» What to produce:
In the entries below, spot each line with the word "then" and copy it.

Stored dataset items
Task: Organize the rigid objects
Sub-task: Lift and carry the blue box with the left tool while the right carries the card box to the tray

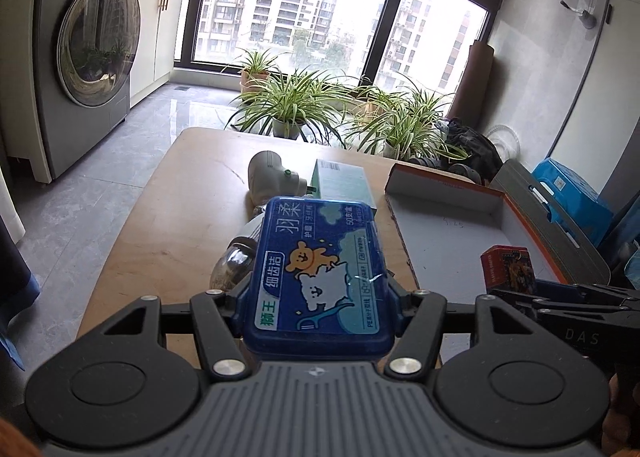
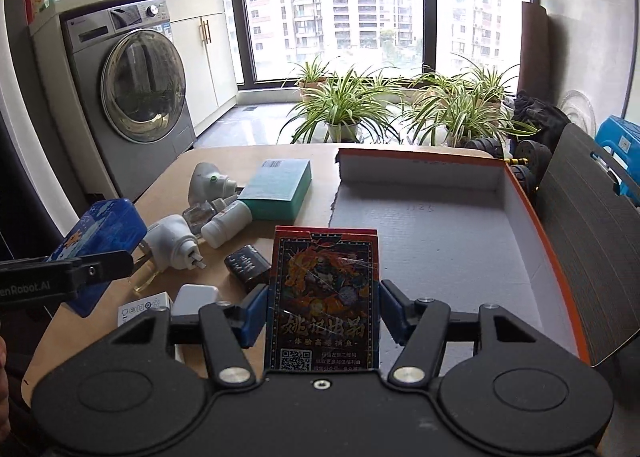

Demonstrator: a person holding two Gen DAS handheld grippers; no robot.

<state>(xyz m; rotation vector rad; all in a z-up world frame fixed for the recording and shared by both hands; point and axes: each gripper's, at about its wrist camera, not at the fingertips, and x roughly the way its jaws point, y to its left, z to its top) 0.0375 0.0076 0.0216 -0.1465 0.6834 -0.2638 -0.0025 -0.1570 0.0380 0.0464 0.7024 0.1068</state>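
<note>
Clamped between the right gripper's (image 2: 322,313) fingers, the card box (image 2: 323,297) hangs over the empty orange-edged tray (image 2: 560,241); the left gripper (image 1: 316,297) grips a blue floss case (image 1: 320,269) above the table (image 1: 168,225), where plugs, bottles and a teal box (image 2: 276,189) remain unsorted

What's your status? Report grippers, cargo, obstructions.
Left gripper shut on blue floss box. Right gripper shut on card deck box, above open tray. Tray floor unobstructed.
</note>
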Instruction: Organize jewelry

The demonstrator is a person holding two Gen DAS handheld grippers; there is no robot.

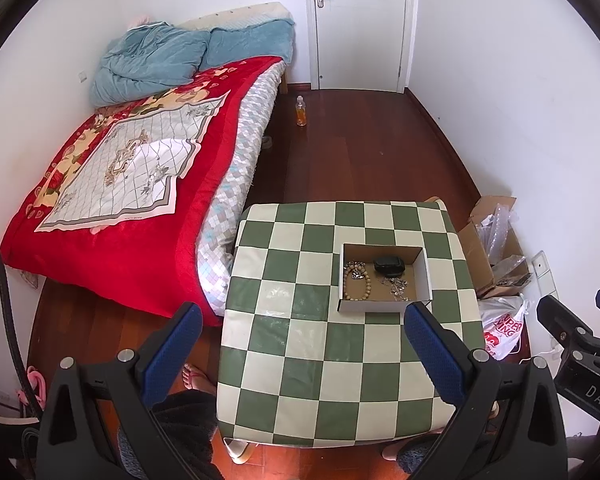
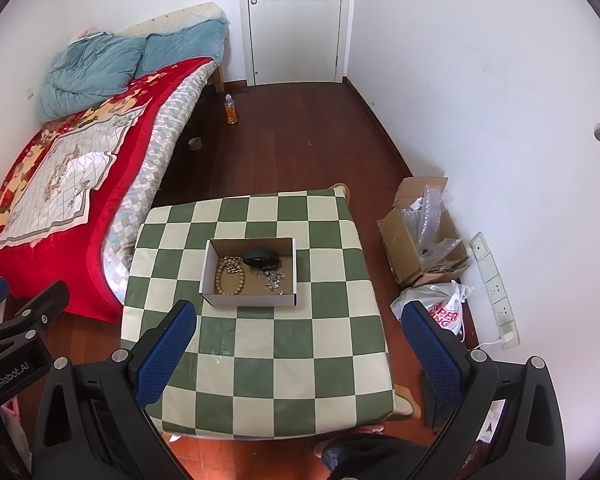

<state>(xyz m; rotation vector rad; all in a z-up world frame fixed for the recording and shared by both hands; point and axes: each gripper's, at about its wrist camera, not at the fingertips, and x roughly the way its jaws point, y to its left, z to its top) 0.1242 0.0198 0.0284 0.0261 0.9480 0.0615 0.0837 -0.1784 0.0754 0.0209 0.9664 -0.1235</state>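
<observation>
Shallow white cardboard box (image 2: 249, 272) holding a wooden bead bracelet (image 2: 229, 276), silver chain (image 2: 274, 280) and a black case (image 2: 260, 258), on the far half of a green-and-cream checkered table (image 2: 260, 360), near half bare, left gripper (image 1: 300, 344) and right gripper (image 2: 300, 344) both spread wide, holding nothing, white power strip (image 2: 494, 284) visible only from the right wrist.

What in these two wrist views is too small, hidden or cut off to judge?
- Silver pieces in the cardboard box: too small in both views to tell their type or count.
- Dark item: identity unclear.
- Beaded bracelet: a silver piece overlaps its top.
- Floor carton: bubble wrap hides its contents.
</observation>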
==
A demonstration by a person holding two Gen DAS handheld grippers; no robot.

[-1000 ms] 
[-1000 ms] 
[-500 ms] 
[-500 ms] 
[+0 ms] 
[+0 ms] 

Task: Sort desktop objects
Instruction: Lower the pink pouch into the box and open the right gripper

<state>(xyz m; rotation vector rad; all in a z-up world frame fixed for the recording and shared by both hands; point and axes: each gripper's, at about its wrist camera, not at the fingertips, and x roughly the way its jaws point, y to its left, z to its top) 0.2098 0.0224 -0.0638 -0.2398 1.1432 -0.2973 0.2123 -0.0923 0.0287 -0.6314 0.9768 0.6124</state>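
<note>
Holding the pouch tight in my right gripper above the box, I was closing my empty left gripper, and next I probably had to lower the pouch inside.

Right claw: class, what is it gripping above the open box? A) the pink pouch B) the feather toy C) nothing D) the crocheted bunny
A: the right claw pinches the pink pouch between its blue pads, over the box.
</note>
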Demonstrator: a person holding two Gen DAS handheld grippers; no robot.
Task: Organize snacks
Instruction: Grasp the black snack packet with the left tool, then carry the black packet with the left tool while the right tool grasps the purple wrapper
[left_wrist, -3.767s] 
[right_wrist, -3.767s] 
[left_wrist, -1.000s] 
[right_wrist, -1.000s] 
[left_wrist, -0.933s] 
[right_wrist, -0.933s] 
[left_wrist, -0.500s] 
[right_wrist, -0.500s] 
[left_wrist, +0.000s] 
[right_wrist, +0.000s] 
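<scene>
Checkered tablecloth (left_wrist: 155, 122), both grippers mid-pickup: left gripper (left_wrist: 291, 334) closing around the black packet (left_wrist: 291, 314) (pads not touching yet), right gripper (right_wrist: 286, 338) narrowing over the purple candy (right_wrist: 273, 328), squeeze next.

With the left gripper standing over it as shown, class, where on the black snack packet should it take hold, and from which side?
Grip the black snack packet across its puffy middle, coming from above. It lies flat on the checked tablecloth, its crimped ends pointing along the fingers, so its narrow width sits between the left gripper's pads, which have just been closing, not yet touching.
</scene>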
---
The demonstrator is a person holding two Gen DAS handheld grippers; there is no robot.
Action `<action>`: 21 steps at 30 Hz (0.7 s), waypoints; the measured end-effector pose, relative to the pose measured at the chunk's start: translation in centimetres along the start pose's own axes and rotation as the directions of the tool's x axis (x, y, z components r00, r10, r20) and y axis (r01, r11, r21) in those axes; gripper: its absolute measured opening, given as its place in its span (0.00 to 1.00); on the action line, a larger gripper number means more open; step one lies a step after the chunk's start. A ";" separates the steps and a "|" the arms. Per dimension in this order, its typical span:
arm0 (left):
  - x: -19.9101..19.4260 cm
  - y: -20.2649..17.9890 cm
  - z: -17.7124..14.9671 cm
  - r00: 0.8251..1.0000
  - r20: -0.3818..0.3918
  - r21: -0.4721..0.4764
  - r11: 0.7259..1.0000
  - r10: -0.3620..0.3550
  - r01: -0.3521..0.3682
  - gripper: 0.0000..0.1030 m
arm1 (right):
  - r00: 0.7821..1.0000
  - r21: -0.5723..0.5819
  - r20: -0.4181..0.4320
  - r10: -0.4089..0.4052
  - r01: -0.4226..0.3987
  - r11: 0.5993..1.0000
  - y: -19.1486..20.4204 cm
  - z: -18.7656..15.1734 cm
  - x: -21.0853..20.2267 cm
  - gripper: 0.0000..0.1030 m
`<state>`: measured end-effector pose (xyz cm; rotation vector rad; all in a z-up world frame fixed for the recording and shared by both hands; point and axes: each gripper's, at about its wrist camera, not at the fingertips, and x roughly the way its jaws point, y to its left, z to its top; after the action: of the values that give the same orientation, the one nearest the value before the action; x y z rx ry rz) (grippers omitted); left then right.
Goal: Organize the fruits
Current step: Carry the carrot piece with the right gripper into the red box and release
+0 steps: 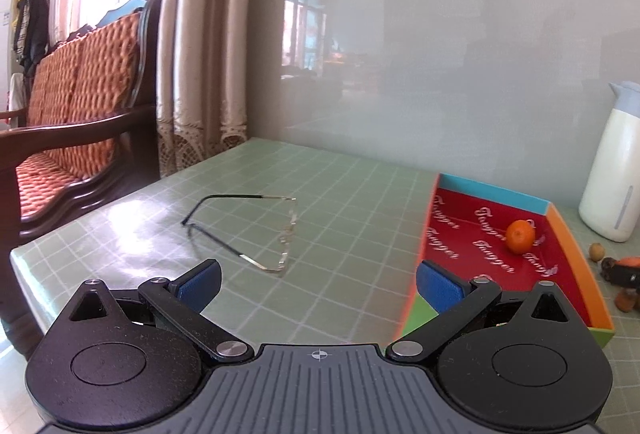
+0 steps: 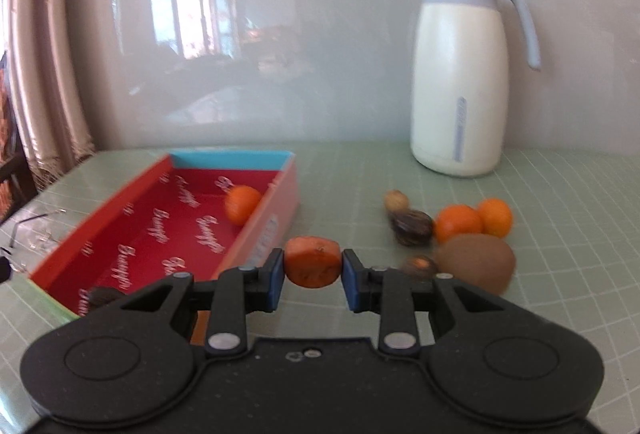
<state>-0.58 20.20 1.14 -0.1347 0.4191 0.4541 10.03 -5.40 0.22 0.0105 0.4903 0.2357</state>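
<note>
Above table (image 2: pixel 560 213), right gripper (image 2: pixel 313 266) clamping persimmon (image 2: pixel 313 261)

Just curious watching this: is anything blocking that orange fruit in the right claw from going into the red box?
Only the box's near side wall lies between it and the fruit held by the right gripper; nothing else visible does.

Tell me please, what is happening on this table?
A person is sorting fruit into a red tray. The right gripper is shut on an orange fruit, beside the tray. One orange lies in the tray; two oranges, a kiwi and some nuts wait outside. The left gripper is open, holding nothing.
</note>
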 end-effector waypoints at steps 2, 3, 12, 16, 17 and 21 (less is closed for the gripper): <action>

» Answer to the exercise:
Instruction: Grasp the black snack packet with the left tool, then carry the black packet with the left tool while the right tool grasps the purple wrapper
`<state>`: measured end-effector pose (xyz cm; rotation vector rad; all in a z-up world frame fixed for the recording and shared by both hands; point and axes: each gripper's, at about its wrist camera, not at the fingertips, and x roughly the way its jaws point, y to its left, z to its top; after the action: of the values that give the same orientation, the one nearest the value before the action; x y z rx ry rz) (grippers omitted); left then right.

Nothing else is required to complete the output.